Member of the National Assembly
- In office 23 April 2004 – May 2009

Personal details
- Citizenship: South Africa
- Party: African Transformation Movement
- Other political affiliations: Pan Africanist Congress; African People's Convention;

= Mofihli Likotsi =

South African politician

Mofihli Thomas Likotsi is a South African politician who served in the National Assembly from 2004 to 2009. A former secretary-general of the Pan Africanist Congress (PAC), he represented the PAC in Parliament until September 2007, when he, with Themba Godi, crossed the floor to the African People's Convention (APC). Likotsi subsequently rejoined the PAC, but in 2019 he joined the African Transformation Movement (ATM).

== Early life and career: 2004 ==
During apartheid, Likotsi was an activist for the PAC in the former Orange Free State. At the Truth and Reconciliation Commission in 1997, a Security Branch police officer applied for amnesty for having assaulted Likotsi.

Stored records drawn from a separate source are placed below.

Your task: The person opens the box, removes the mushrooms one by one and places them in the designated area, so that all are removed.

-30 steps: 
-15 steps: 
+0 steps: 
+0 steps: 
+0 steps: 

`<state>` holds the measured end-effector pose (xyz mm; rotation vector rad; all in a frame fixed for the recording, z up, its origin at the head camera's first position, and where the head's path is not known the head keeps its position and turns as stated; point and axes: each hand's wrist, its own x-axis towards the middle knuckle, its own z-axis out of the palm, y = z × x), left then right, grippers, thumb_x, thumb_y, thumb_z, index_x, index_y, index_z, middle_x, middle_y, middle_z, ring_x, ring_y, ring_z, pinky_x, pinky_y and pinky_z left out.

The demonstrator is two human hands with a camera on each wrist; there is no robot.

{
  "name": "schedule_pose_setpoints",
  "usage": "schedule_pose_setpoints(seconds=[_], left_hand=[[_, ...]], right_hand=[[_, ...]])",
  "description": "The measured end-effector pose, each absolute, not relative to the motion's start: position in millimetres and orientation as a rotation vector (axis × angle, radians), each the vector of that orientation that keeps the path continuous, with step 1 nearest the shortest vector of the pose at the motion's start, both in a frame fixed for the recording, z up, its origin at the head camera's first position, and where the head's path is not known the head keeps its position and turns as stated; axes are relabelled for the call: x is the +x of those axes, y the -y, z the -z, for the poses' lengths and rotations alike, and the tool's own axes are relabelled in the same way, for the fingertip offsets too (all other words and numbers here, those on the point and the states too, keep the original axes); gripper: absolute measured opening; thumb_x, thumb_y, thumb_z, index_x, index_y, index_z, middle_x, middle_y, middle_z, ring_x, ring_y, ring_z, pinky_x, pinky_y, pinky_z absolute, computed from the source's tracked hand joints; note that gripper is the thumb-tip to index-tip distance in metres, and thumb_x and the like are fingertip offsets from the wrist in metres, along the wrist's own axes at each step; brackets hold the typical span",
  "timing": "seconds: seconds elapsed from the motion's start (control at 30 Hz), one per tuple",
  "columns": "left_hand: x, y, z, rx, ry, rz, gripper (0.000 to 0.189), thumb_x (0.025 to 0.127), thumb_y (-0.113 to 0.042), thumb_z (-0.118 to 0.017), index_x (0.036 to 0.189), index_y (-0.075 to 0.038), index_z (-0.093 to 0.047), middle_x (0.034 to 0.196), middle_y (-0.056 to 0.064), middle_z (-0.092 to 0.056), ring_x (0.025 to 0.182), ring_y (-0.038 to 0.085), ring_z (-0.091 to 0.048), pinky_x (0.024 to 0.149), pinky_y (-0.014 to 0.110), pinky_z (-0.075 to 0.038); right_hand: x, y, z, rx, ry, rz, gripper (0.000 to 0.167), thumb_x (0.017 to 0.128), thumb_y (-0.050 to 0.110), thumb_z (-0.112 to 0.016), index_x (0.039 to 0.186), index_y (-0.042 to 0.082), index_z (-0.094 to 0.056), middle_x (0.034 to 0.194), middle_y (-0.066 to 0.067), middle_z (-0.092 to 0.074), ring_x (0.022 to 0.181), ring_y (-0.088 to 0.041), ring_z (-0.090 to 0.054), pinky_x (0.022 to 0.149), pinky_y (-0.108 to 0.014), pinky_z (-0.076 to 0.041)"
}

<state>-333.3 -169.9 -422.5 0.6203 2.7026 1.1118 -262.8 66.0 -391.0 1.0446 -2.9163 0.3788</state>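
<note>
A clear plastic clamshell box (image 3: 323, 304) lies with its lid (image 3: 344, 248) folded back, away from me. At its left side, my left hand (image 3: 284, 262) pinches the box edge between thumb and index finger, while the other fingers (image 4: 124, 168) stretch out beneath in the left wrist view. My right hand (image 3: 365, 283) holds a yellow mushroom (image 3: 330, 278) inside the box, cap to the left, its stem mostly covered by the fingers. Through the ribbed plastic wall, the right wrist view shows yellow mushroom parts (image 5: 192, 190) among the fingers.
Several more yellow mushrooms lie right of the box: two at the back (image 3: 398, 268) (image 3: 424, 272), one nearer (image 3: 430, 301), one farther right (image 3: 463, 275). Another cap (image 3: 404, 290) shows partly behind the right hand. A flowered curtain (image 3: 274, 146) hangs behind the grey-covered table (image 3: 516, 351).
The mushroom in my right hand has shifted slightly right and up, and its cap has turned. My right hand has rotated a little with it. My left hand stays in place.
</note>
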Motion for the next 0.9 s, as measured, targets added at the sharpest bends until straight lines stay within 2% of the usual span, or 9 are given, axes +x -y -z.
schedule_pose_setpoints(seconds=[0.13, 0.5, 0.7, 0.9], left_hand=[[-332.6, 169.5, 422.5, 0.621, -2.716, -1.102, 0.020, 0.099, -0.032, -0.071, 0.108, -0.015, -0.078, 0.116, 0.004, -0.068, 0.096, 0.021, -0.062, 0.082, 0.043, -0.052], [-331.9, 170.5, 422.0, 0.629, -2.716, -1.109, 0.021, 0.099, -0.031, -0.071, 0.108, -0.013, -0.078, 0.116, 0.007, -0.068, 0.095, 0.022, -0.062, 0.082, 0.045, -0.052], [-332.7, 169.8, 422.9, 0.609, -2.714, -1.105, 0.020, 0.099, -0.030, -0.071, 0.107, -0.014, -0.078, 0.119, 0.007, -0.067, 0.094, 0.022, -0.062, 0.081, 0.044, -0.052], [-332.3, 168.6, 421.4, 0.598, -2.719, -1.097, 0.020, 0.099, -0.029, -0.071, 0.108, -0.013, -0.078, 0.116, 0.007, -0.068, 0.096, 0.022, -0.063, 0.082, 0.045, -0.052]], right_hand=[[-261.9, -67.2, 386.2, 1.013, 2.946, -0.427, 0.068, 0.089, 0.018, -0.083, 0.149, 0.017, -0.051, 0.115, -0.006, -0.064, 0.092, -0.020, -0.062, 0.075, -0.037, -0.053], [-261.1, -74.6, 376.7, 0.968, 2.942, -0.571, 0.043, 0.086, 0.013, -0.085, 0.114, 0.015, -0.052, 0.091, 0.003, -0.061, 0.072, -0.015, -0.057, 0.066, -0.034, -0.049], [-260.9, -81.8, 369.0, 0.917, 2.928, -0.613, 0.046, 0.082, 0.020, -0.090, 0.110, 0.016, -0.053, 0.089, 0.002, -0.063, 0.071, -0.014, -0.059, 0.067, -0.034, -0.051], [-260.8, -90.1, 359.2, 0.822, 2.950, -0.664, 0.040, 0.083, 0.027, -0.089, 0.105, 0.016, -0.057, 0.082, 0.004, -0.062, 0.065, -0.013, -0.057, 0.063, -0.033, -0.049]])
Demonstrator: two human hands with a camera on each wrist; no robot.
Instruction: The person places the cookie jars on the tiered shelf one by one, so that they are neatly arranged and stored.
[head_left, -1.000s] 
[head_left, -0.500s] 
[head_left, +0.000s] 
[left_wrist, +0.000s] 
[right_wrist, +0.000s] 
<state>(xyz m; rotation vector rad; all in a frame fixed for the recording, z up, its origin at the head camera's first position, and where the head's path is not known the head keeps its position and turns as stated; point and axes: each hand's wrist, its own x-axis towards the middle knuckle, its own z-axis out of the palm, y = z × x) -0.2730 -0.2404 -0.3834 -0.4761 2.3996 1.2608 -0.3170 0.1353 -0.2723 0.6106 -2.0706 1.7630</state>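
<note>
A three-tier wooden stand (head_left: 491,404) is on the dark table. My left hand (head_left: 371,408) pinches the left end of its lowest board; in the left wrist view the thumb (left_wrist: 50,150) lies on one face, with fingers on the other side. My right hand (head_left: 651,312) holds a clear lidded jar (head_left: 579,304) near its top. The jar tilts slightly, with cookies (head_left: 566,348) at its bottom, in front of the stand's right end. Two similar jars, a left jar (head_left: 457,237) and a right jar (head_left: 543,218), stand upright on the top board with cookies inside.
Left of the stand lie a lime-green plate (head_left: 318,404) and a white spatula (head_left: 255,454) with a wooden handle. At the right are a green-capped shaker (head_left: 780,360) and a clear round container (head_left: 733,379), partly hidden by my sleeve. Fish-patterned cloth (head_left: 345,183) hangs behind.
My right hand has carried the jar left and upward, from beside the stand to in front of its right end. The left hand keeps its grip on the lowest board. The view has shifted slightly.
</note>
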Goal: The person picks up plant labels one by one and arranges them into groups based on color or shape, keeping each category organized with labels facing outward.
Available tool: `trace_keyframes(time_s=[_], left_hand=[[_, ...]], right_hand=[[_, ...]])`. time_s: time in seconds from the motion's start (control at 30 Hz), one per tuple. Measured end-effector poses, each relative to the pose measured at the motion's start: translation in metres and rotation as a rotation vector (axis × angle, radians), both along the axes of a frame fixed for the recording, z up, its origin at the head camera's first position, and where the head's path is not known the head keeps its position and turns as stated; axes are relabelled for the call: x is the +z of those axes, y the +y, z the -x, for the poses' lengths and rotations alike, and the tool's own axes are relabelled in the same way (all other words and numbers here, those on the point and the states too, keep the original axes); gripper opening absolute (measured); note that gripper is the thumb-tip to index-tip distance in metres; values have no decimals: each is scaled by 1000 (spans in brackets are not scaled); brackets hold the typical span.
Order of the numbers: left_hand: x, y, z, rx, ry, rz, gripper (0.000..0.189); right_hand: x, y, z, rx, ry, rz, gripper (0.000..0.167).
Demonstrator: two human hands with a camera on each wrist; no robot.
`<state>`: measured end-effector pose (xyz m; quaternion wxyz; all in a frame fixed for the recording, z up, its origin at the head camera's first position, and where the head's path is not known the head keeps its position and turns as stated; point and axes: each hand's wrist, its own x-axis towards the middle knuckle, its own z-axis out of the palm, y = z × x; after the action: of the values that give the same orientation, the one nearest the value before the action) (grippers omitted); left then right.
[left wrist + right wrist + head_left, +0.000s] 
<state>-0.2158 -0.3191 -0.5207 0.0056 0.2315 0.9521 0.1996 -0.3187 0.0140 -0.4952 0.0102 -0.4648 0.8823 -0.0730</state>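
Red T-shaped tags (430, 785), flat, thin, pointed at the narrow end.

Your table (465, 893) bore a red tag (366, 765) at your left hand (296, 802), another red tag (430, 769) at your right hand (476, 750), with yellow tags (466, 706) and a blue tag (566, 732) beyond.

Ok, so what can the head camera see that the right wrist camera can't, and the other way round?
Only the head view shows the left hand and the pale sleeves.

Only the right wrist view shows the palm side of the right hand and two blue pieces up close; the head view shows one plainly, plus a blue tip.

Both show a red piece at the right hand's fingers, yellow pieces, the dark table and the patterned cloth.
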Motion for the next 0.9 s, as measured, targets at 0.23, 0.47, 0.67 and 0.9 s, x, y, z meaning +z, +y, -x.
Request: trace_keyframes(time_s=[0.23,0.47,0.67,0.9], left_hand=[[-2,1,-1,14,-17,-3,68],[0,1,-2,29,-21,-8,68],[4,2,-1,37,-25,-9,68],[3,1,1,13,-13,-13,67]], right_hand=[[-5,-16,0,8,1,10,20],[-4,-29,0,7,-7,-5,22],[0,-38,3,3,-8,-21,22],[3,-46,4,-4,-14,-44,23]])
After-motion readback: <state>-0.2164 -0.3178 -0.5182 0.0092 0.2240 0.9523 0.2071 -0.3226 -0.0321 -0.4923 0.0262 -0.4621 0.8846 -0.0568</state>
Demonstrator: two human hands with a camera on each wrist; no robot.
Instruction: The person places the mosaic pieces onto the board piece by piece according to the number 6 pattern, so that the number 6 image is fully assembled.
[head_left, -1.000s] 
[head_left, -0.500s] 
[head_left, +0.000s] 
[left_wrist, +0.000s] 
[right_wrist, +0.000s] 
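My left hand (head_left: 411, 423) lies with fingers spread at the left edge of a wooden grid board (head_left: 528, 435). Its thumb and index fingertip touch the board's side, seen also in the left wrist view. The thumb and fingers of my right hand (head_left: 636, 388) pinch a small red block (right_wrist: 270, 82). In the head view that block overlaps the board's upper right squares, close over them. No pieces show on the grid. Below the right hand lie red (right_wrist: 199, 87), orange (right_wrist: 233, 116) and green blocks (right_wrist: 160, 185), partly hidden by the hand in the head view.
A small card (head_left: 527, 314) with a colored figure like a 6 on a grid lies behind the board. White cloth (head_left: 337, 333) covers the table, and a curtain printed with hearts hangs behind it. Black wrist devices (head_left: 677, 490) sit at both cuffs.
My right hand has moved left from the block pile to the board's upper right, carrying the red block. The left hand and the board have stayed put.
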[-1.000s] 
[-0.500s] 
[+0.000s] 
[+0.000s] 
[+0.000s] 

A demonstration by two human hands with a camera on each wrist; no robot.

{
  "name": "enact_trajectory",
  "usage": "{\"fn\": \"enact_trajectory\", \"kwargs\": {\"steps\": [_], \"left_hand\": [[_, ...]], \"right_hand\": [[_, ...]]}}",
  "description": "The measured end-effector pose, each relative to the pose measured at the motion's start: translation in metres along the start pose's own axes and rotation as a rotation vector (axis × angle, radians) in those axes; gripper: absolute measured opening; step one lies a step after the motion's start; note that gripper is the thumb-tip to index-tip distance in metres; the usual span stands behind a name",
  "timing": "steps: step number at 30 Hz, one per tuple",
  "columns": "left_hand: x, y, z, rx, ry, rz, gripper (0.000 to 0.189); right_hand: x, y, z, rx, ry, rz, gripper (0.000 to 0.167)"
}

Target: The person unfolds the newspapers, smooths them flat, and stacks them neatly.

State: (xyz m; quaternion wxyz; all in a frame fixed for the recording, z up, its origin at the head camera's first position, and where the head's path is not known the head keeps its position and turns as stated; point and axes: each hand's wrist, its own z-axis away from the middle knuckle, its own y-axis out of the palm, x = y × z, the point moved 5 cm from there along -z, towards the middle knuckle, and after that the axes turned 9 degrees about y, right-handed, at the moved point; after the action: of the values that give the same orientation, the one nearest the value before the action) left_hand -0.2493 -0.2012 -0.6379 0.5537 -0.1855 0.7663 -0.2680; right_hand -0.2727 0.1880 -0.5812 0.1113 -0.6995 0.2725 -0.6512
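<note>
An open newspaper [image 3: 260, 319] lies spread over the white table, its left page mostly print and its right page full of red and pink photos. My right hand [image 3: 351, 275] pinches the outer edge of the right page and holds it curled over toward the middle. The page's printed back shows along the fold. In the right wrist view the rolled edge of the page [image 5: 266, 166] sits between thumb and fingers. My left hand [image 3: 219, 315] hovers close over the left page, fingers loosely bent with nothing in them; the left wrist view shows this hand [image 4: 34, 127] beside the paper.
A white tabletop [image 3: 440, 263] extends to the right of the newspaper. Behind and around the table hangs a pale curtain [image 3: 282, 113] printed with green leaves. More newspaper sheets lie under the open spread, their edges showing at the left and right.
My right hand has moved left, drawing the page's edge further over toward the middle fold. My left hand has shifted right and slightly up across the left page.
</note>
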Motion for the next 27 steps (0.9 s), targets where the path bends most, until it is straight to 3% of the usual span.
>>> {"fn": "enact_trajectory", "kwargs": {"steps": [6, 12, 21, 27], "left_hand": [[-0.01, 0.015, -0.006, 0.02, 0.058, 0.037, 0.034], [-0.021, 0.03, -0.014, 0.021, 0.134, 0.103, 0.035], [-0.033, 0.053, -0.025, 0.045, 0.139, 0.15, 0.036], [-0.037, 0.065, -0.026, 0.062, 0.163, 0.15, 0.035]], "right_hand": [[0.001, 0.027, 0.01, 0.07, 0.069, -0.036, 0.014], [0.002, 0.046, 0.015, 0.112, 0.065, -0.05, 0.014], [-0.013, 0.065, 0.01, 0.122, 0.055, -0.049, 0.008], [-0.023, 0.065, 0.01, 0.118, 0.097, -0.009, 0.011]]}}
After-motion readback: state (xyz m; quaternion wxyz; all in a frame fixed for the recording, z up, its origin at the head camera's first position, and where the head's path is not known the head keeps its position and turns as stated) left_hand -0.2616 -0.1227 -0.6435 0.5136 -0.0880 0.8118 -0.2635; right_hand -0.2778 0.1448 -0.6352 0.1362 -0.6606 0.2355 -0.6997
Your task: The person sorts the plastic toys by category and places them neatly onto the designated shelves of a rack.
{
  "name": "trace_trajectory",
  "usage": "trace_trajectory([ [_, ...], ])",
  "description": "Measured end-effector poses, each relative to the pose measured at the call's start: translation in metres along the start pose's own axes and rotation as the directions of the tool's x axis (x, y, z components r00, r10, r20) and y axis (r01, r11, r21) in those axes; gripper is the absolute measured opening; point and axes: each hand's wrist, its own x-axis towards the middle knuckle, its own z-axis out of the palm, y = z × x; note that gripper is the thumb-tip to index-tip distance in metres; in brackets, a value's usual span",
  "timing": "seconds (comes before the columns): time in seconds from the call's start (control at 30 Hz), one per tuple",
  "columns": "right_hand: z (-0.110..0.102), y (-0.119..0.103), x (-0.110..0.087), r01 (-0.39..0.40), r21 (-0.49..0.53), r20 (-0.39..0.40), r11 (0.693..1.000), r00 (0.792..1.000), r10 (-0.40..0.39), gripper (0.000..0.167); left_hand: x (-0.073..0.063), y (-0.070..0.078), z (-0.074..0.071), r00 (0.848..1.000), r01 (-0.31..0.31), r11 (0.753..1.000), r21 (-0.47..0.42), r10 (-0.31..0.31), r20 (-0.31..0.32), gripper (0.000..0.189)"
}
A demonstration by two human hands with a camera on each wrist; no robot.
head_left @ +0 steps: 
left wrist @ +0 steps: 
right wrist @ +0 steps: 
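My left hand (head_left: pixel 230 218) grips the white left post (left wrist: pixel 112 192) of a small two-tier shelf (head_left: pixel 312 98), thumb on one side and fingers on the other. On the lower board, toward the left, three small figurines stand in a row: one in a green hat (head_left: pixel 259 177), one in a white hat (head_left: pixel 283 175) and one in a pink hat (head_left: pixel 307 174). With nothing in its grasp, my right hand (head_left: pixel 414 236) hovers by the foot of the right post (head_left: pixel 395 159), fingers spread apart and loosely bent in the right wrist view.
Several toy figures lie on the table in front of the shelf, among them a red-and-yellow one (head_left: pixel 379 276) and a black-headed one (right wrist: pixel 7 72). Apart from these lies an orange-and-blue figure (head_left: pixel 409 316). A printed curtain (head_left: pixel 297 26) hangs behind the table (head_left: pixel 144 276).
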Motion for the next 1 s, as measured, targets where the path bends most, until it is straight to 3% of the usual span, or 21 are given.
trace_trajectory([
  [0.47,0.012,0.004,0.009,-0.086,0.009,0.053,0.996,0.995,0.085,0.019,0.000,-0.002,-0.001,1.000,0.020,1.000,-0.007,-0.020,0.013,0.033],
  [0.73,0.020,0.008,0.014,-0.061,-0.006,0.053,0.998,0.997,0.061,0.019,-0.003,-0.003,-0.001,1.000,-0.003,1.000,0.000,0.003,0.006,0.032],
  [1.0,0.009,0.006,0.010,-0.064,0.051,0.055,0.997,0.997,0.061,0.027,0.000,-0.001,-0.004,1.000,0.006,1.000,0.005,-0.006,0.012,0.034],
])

By the time of that hearing, Likotsi was chairman of the PAC in the post-apartheid Free State province. In subsequent years, he worked as a businessman and also represented the ANC as a local councillor in Bloemfontein. In August 2002, his office at the PAC's headquarters in Botshabelo were raided by the police, but it was not clear why. In June 2003, Likotsi was elected as national secretary-general of the PAC, serving alongside PAC president Motsoko Pheko and deputy president Themba Godi. In later years, he was considered a possible candidate to succeed Pheko as party president.

== Legislative career: 2004–2009 ==
In the 2004 general election, Likotsi was elected to a PAC seat in the National Assembly. During the 2007 floor-crossing window, his colleague in the PAC caucus, Themba Godi, announced that he had left the PAC in order to establish his own party, the APC. As media predicted, Likotsi announced the following day that he would follow Godi to the APC. He formally joined the party on 6 December 2007 and served the rest of the legislative term under the APC banner.

He left Parliament after the 2009 general election and subsequently returned to the PAC, running unsuccessfully for election on the PAC ticket in 2014. In 2019, he joined the ATM and ran unsuccessfully for election on the ATM ticket, ranked first on the party's regional list for the Free State.